Lateral shift of longitudinal conduction produced by earliest successful response in atrial age model. A: Unipolar extracellular waveforms. Encircled numbers on model grid identify location of extracellular waveforms, and the dashed line is longitudinal axis of stimulus (symbol). Arrows between waveforms indicate change from control (left) to earliest premature successful response (right). B: Underlying pattern of excitation spread and associated sodium current events. Red isochrones represent decremental conduction, black isochrones represent incremental or stable propagation. Isochrones are 3 ms apart. Red triangles with bars indicate locations of failure of decremental conduction. Small green oval denotes location of initiation of incremental conduction. The time course of I_Na is shown below: the locations of the I_Na curves during initial LP are represented by arrows from circles. The locations of the I_Na curves of initial transverse conduction are identified by boxes in which red arrow denotes decrement to failure and black arrow denotes decrement followed by increment (a conduction gate). The events shown occurred at a premature stimulus interval of 222.639 ms, and conduction failed at a stimulus interval of 222.638 ms (refractory period).

Figure 6

Reentry produced by earliest successful response in atrial age model.

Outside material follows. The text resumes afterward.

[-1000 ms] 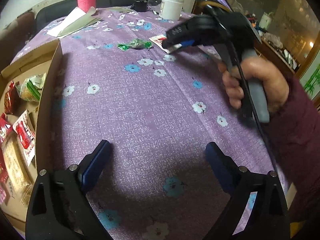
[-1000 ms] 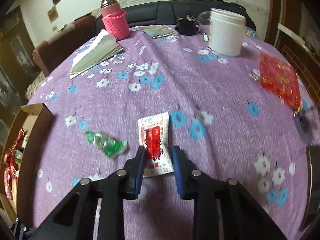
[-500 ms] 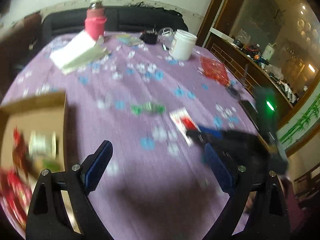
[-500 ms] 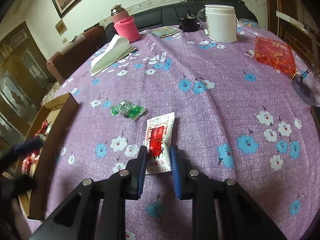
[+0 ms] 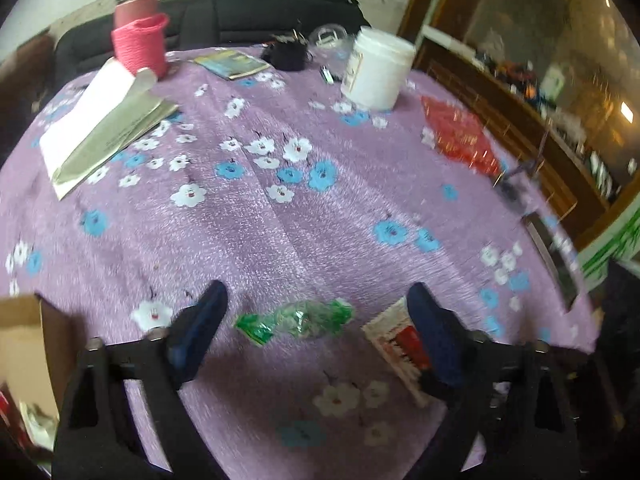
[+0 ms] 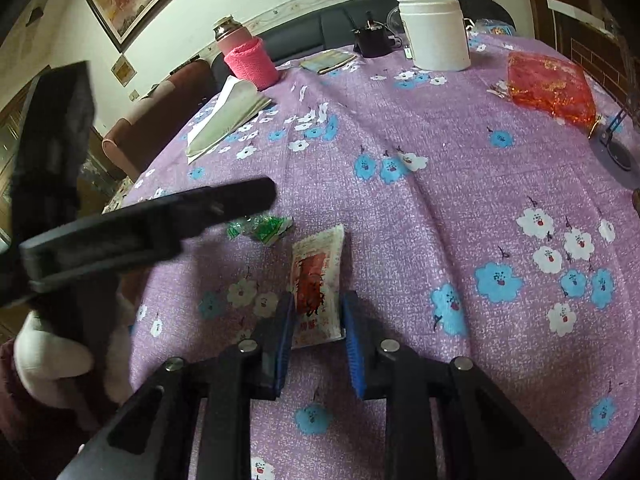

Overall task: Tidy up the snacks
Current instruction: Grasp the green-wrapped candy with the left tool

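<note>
A purple woven cloth [image 6: 460,168] printed with blue and white flowers, slightly nubbly in texture, covers the worktop. On it lie a crinkled green wrapper [image 5: 296,318] of glossy clear film and a white-and-red sachet [image 6: 318,280] of smooth printed foil or plastic. The left gripper [image 5: 316,312] and right gripper [image 6: 316,316] are matt black plastic with ribbed blue pads and bright metal rivets. A white jar [image 6: 436,32] looks like smooth, faintly shiny plastic; the pink flask [image 6: 248,56] wears a knitted sleeve under a metal cap. The red pouch [image 6: 548,88] glitters like sheer mesh. The box [image 5: 24,344] is plain matt cardboard.
</note>
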Available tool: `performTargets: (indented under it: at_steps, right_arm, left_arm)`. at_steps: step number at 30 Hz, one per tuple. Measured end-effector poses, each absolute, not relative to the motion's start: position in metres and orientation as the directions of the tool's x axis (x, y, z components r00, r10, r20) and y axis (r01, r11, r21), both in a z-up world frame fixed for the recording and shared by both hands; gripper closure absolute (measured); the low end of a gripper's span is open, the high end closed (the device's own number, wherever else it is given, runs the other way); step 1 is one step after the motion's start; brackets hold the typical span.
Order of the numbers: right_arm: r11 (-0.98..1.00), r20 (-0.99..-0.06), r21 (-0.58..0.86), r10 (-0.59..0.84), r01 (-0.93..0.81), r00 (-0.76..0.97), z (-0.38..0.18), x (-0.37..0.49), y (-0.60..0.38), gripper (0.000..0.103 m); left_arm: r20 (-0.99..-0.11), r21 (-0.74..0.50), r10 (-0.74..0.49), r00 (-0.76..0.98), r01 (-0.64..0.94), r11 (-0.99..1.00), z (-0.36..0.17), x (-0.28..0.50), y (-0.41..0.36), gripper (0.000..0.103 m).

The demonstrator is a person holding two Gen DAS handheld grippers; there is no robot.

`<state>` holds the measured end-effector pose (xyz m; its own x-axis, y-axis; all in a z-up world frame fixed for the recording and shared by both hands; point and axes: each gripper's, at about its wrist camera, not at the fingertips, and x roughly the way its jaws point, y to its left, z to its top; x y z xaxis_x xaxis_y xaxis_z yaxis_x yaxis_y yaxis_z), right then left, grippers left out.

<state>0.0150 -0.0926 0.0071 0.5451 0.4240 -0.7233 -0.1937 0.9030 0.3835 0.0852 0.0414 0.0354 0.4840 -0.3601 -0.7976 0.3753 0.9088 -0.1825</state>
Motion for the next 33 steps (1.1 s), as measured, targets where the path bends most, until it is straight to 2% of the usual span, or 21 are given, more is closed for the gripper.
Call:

A: Representative premature extracellular waveform change along longitudinal axis of the stimulus. B: Underlying excitation sequence depicted in two sequential isochrone maps. Isochrones are separated by 2 ms. Panel B1 shows initial decremental conduction in all directions with failure (red triangles) in both longitudinal directions and in the inferior direction of transverse decrement. The elongated light-red area superimposed on isochrones represents region of I_Na turn-on during decrement; arrow pointing to the circle marks location of the Φ_e waveform in panel A. Green horizontal bar represents small area in which incremental propagation began. Panel B2 is an isochrone map of excitation spread from the area of initial incremental conduction. Each of the red triangles with white circles mark the location at which longitudinal conduction failed after being initiated in the area of the green bar. The green arrows show the direction of isochrone movement in each area. The events shown occurred at a premature stimulus interval of 231.113 ms; conduction failed at a stimulus interval of 231.112 ms (refractory period).

Figure 7

Structural loading effects on V_m and I_Na as mechanism of initial TP decrement followed by failure versus incremental successful propagation in reentry response. A: Initial TP decrement to failure inferiorly. Panel A1 shows an early part of the excitation sequence of Figure 6B1. V_m, I_Na, and the state of the sodium channel inactivation gate h are shown at 3 sties 50 μm apart in area beneath the zone of initial incremental conduction (green bar). B: Initial TP incremental conduction superiorly. The top of panel B1 shows the initial part of the excitation sequence of Figure 6B2. The associated time course of V_m, I_Na, and h is shown below for positions 1–4. The colored circles identify the V_m, I_Na, and h tracings with rspect to their locations 50 μm apart.

Figure 8

Reentrant mechanisms involving the transmembrane potential effects on h inactivation and I_Na along longitudinal axis of stimulus. A: Four observation sites are superimposed on parts of the isochrone maps of Figure 6B: (a) initial decremental conduction to failure; (b) longitudinal reentrant excitation. The observations sites are the same in (a) and (b). B: Relationship of the time course of V_m and the sodium h gate at each of the 4 sites in Panel A. C: Time course of I_Na in relation to the extracellular potential waveforms (Φ_e) at each observation site. The time course of the L–Type Ca²⁺ current, I_Ca,L (green curve), is also shown for each observation site in Panel C to illustrate the relatively small magnitude of I_Ca,L generated by the earliest propagated premature responses.